Boko Haram retreated after the death of Muhammed; demanded a king ransom of N100 million and got it as compensation for the death of Muhammed, even when no other family – Moslem or Christian – has so far got a kobofor the loss of the family members through the jihad atrocities of Boko Haram.

 

By the time they resurfaced in 2010, it was with revived anger, hatred and venom which they visited on even the police force headquatres late last year. The former inspector general of police was only five minutes late and lucky, else he would have been blown to shreds by the suicide bomber who wreaked havoc on the premises. The police stations in Kano were the next victims, followed by the hallowed United Nation building in Abuja, on the secular scale.

 

But their “best expedition” was on December 25, 2011, when they bomb a catholic church in Madalla, in the outskirts of Abuja, killing scores of people on Christmas day.Other church bombings have now become a hobby for the Boko Haram boys who test the potency of their home-made explosive concoction on Christians on church premises on Sundays. As I’m writing this, I’m told another one has happened in Evangelical Church of West Africa (ECWA), Jos, and people have been killed.

 

I labored to recall this recent history with a lot of effort because history was not my favourite subject. In fact I didn’t study it beyond class one: History of the West Africa by F.K. Buah. Thank God I didn’t because Nigerians don’t like history. I’m told it is no longer offered as single-honours course in our universities. It is now combined with political science, public administration or international studies.

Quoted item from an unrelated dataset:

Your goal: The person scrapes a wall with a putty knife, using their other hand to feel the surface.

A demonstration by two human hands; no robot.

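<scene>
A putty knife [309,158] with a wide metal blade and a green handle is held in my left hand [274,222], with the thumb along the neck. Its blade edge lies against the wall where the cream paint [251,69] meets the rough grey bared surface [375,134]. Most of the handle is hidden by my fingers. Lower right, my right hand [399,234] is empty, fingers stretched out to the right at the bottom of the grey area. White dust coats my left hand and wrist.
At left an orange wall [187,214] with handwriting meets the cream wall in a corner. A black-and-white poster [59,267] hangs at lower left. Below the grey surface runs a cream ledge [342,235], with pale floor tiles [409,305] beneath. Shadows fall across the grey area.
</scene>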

It is the “right” thing to do because we are a country that lives only for the moment; not past; no future. If you ask how many people died in the Madalla suicide bombing incident, most people wouldn’t know; even the federal government wouldn’t remember. It would only remember to set up committees or panels to probe the carnage and forget even the name of the chairman of the committee the next day. Government would tell all those that care to listen that they are on top of the situation even when the face of the person making the empty statement has total confusion written all over.

 

We will set up committees upon existing committees to investigate why an aircraft crashes and forget about the panel findings, and wait for another crash to set up another panel. We will target everything to be free in the Year 2000 and before we knew, we had forgotten about that and set up Vision 2010 and later made it Vision 202020, then forgotten about it.

Mataisine would come and massacre Christians in the North; we would placate them and forget that such a thing ever happened. Sharia exponents would come with anti-Christian jihad; we will placate them, pay them compensation and wish them well while the victims bury their deaths in anguish. Fulani herdsmen would ravage farmlands, rape women and kill their husbands; we will set up nomadic schools for their children and pay their Islamic teachers special salary because western education is evil in their sight. Yet we are in one Nigeria.

 

When one looks at the speed with which we forget the past and the future, dwell in the present, plan for now, one wonders whether we are too big to manage our material and intellectual resources; one wonders whether the western media and Gaddafi actually made sense; one wonders whether we will even survive the next 15 years.

If a family that lost up to four members in any of the suicide bombing incidents were given the option to have back their members alive for Nigeria to peacefully divide based on religious lines, would they choose to allow their brutally murdered brothers/sisters rest in pieces for the country to remain in the present fragile peace? But what is still disturbing remains: When we divide the country, where will Christians in the North and the Moslems in South run to. Maybe Gaddafi was not right after all ; maybe we need a committee to study this, and another committee to study what that committee will come up with. Meanwhile, let’s forget that the churches are being bombed every Sunday; and people; Nigerians are being killed in droves by those who are rushing to heavens to accept 50 virgins as a trophy for their successful jihad. Let’s face more serious issues: setting up committees to probe Dana Air mishap, oil subsidy cartel, and how to dialogue with Boko Haram.